In urban and suburban areas, much of the land surface is covered by buildings and pavement, which do not allow rain and snowmelt to soak into the ground. Instead, most developed areas rely on storm drains to carry large amounts of runoff from roofs and paved areas to nearby waterways. The stormwater runoff carries pollutants such as oil, dirt, chemicals, and lawn fertilizers directly to streams and rivers, where they seriously harm water quality. To protect surface water quality and groundwater resources, development should be designed and built to minimize increases in runoff.
How Urbanized Areas Affect Water Quality
The porous and varied terrain of natural landscapes like forests, wetlands, and grasslands traps
rainwater and snow melt and allows them to filter slowly into the ground. In contrast, pervious (nonporous) surfaces like roads, parking lots and rooftops prevent rain from infiltrating, or soaking, into the ground. Most of the rainfall remains above the surface, where it runs off rapidly in unnaturally large amounts.
Storm sewer systems concentrate runoff into smooth, straight conduits.

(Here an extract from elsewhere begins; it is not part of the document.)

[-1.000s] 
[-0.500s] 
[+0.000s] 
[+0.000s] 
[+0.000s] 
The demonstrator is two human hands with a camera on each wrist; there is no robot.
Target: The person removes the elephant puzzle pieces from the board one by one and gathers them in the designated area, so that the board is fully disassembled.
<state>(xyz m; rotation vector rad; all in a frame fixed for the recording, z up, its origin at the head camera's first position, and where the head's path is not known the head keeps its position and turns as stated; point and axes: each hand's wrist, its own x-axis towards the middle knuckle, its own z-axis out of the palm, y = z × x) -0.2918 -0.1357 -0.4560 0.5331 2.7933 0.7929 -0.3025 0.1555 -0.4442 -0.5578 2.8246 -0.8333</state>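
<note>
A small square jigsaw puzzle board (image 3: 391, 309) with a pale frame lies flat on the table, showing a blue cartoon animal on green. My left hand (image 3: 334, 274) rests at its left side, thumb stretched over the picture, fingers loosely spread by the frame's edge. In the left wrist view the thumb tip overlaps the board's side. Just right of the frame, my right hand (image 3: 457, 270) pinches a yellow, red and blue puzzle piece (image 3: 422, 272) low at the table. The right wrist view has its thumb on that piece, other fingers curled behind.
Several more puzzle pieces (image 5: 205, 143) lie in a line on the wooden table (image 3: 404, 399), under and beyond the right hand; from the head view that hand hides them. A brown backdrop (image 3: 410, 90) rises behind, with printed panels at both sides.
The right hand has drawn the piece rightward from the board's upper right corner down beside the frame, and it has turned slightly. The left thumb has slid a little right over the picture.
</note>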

This runoff gathers speed and erosional power as it travels underground. When this runoff leaves the storm drains and empties into a stream, its excessive volume and power blast out streambanks, damaging streamside vegetation and wiping out aquatic habitat. These increased storm flows carry sediment loads from construction sites and other denuded surfaces and eroded streambanks. They often carry higher water temperatures from streets, roof tops, and parking lots, which are harmful to the health and reproduction of aquatic life.
The loss of infiltration from urbanization may also cause profound groundwater changes. Although urbanization leads to great increases in flooding during and immediately after wet weather, in many instances it results in lower stream flows during dry weather. Many native fish and other aquatic life cannot survive when these conditions prevail.
Increased Pollutant Loads
Urbanization increases the variety and amount of pollutants carried into streams, rivers, and lakes. The pollutants include:
- Oil, grease, and toxic chemicals from motor vehicles
- Pesticides and nutrients from lawns and gardens
- Viruses, bacteria, and nutrients from pet waste and failing septic systems
- Heavy metals from roof shingles, motor vehicles, and other sources
- Thermal pollution from dark impervious surfaces such as streets and rooftops
These pollutants can harm fish and wildlife populations, kill native vegetation, foul drinking water supplies, and make recreational areas unsafe and unpleasant.
Did you know that because of impervious surfaces like pavement and rooftops, a typical city block generates more than 5 times more runoff than a woodland area of the same size?
The most recent National Water Quality Inventory reports that runoff from urbanized areas is the leading source of water quality impairments to surveyed estuaries and the third-largest source of impairments to surveyed lakes.